## Dataset extract

_____

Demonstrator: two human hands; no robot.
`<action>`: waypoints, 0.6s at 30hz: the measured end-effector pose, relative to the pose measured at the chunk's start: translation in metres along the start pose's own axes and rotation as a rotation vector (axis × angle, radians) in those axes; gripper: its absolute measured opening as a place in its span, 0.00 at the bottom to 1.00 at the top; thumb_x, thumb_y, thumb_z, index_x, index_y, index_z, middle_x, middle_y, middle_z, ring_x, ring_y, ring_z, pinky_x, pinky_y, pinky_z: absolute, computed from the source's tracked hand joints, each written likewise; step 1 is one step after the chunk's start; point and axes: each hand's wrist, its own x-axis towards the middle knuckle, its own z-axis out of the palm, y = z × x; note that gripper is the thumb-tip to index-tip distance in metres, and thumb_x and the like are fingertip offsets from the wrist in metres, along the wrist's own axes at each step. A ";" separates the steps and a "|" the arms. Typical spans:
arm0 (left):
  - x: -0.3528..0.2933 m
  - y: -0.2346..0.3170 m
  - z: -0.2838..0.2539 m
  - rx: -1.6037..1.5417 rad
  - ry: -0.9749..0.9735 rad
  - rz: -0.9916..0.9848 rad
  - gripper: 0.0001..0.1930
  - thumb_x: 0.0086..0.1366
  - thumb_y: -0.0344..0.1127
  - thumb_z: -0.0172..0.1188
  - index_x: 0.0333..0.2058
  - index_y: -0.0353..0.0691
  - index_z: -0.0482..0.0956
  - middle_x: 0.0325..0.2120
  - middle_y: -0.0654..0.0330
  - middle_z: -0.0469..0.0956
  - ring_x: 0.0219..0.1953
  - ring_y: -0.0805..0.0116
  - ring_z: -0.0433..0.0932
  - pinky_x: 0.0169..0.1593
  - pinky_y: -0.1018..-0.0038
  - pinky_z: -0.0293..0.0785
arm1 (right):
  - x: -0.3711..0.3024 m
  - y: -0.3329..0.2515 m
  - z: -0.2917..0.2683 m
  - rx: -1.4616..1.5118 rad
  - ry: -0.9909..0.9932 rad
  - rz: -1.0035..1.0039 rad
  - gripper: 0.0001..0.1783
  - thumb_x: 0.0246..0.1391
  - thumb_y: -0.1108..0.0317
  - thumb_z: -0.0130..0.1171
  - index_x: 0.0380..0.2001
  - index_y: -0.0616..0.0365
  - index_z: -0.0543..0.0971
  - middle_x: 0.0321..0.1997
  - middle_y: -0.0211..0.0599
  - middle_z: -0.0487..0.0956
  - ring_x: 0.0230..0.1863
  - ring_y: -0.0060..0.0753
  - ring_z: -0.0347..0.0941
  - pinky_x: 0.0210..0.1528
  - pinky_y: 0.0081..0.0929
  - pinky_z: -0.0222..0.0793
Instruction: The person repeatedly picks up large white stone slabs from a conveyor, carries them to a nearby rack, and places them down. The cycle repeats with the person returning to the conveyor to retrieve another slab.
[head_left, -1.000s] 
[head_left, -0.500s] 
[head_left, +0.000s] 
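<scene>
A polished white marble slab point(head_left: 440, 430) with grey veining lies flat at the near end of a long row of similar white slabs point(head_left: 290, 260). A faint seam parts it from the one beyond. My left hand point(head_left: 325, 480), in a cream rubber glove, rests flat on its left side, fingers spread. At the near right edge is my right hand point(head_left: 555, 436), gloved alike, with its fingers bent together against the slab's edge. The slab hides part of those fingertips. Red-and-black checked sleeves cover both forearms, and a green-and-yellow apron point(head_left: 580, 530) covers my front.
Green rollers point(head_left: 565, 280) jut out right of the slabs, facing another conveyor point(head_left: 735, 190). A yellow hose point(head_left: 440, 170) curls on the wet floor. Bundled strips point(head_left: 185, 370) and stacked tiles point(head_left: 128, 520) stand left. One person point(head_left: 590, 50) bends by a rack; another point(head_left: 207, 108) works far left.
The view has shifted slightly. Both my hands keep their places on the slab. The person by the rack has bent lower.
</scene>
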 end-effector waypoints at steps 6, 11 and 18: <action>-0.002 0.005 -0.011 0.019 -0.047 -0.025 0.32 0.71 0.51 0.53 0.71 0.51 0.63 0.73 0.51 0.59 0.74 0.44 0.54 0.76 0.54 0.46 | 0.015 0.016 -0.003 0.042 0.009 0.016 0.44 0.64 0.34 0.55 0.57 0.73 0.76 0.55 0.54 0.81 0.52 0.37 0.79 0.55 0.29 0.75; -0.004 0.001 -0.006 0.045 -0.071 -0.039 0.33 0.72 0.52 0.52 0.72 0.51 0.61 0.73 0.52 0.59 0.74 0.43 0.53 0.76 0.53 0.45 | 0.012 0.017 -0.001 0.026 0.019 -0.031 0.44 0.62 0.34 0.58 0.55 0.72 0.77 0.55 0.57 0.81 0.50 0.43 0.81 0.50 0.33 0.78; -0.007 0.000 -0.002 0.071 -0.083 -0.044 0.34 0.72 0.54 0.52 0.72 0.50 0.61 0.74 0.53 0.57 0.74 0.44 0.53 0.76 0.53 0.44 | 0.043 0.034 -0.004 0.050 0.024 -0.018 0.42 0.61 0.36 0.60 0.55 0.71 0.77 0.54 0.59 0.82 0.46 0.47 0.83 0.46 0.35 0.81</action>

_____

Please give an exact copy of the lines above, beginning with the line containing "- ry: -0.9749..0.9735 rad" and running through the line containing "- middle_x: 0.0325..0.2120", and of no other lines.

  - ry: -0.9749..0.9735 rad
  - rz: -0.9916..0.9848 rad
  - gripper: 0.0001..0.1930
  - thumb_x: 0.0086..0.1366
  - thumb_y: -0.0344..0.1127
  - thumb_z: -0.0172..0.1188
  - index_x: 0.0333..0.2058
  - index_y: -0.0353..0.0691
  - index_z: -0.0482..0.0956
  - middle_x: 0.0325..0.2120

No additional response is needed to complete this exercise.